All it takes to at least check it is 3 Phillips head screws, and removal of the two-piece trim. Once you can lay eyes on it, try turning the key and see if the switch is trying to come open.

If it is, then $20 and labor and done.

I've found the dealers aren't usually keen on seeing a SC roll in.

Whatever you do, try your best to not let someone fire the parts cannon at it ;)
 

nj2251

Registered User
KMT, this procedure looks simple enough. However, I've found out over the last 32 years that sometimes the simplest jobs turn into a nightmare. Nevertheless, tomorrow I will remove the trim piece and look at the multi-wire ignition switch before and during turning of the key. If the switch opens at all, I'll buy a new Duralast Ignition Switch and possibly a security torx from Autozone. Thanks a lot for the tip.
 

DOUG H

SCCoA Member
Possibly the NSBU switch?
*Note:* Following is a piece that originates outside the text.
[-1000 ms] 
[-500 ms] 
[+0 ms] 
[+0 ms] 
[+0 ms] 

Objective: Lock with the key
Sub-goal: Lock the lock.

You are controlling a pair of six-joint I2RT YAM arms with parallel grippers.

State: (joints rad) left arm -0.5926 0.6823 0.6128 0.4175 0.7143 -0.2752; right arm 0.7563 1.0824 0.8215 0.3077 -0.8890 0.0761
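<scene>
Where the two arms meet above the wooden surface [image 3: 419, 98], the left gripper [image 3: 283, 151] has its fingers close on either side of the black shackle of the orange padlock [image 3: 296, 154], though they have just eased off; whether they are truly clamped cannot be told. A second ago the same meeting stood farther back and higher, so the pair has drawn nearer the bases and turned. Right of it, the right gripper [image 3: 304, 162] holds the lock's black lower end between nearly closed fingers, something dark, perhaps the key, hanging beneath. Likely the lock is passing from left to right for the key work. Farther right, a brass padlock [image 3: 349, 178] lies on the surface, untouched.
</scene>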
Next time it acts up, move it from Park to Neutral
& see if any difference or try wiggling shifter while holding key in start, just a thought.
 

64th-35th

Registered User
Where is the NSBU located , just installed air e-vap and heater core, I hear a little click under the hood but no crank , is this the cable from the auto shifter to steering column ?
 

DOUG H

SCCoA Member
If you can hear the starter relay clicking under the hood, then everything up to that point
(ign & safety switch's & associated harness's) are good. Your issue is with the relay, starter, battery
supply to the relay or grounds.

The cable is for the shifter interlock-cant move shifter out of park when key tumbler in lock
 

David Neibert

SCCoA Admin
Check the trigger wire on the starter, it's the small wire with spade terminal. If lose it will just click, tighten up by squeezing the female connection with pliers and reattach.